What is being asked. Scan the entries that follow for the word "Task", then report every line in which it appears.

── Supplied material

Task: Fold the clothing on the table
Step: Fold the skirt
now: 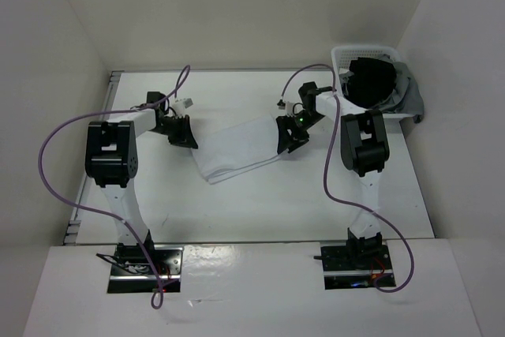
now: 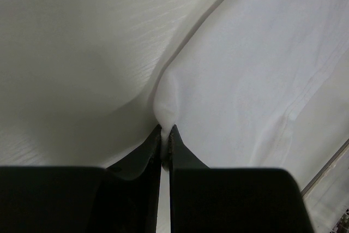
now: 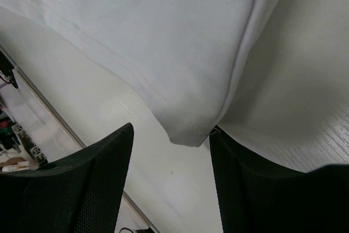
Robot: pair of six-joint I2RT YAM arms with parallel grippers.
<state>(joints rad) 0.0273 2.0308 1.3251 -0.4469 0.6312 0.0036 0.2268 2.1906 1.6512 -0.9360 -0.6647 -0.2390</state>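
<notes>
We show the white bench (image 1: 260, 203) with the clothing (image 1: 237, 151), a white strip, lying at its middle. At the far right corner stands a white basket (image 1: 341, 59) holding a dark garment (image 1: 369, 80). The left jaws pinch the cloth's left edge; the right jaws stand apart around its right corner.

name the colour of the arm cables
Thin purple cables, best seen in the top external view.

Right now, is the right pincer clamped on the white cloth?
No, the right pincer is open: its jaws stand apart, with a corner of the cloth loose between them.
</notes>
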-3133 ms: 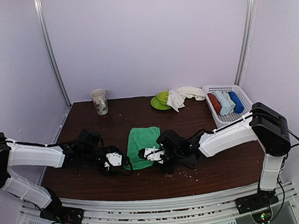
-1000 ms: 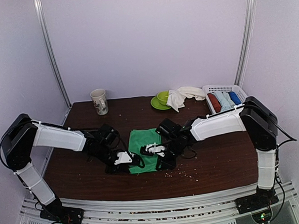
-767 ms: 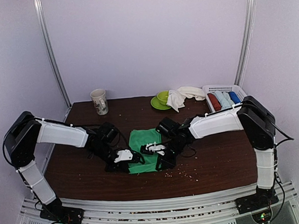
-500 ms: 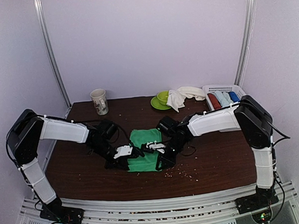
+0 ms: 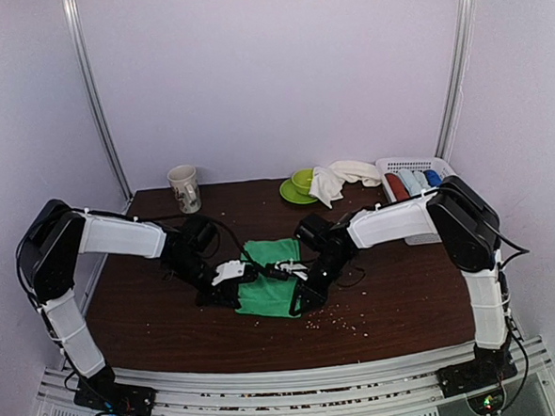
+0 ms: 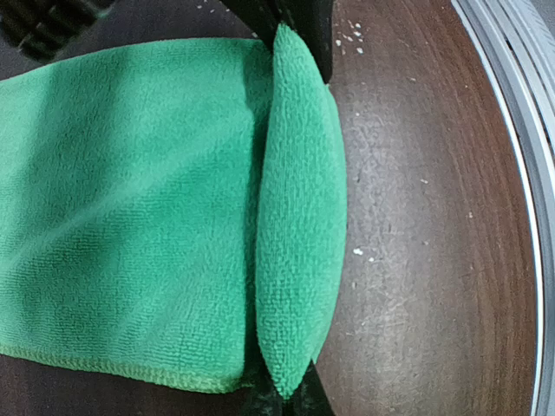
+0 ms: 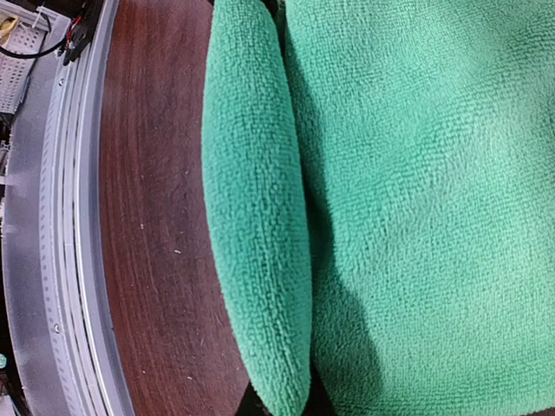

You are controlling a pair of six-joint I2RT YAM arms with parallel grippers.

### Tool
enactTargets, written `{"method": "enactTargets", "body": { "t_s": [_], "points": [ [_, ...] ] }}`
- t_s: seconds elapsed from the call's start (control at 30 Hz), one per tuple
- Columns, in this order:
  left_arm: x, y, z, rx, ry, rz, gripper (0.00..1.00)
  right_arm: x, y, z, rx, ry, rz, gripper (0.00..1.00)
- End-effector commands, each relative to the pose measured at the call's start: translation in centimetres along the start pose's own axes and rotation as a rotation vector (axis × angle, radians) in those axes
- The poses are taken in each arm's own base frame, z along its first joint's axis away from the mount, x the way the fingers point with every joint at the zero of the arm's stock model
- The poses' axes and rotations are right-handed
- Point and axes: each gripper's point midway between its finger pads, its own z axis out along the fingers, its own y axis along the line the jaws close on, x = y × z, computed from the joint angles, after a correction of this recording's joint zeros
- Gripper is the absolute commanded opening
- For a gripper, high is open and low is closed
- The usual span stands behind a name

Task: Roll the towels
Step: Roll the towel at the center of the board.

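At tabletop centre: the green towel (image 5: 268, 284) lay on the tabletop (image 5: 405, 294) between the two arms, its near edge gathered into a plump fold (image 6: 299, 225).
Left gripper (image 5: 236, 270): pressed together, pinching the fold's left end.
Right gripper (image 5: 286, 273): pressed together, pinching the fold's right end.
Fold axis: it ran left to right, from one gripper to the other, across the towel's length.
Unrolled cloth: it stretched from the fold away from the arm bases, toward the back wall; that looked the way to roll.
Nearer arm: neither, as each held its own end.
Cream-white towel (image 5: 337, 178): it lay heaped at the back beside a green bowl (image 5: 302, 180), well apart from both grippers and not yet rolled.
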Motion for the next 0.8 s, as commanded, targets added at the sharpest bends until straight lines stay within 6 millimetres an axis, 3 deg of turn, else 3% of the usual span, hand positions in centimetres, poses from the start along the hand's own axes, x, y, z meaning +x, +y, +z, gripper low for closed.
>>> {"method": "enactTargets", "body": {
  "t_s": [0.0,0.2,0.33,0.4,0.57,0.77],
  "points": [
    [0.7,1.8,-0.2,-0.043,0.022,-0.056,0.03,7.0,-3.2,2.3,0.036,0.210,0.175,0.00],
    [1.4,2.2,0.2,-0.053,0.050,-0.077,0.11,7.8,-4.1,2.7,0.007,0.225,0.230,0.00],
    [1.4,3.2,-0.5,-0.114,0.057,-0.081,0.28,8.4,-4.4,2.9,-0.011,0.235,0.256,0.00],
    [1.2,3.9,-1.3,-0.161,0.050,-0.081,0.38,8.4,-4.4,2.9,-0.016,0.236,0.263,0.00],
    [-0.2,5.2,-4.3,-0.318,0.003,-0.024,0.45,8.4,-4.6,3.1,-0.024,0.238,0.276,0.00],
    [-2.5,4.2,-7.8,-0.508,-0.098,0.165,0.54,8.5,-4.9,3.2,-0.033,0.238,0.294,0.00]
  ]
}}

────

Exercise response.
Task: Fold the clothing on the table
Task: Roll the towels

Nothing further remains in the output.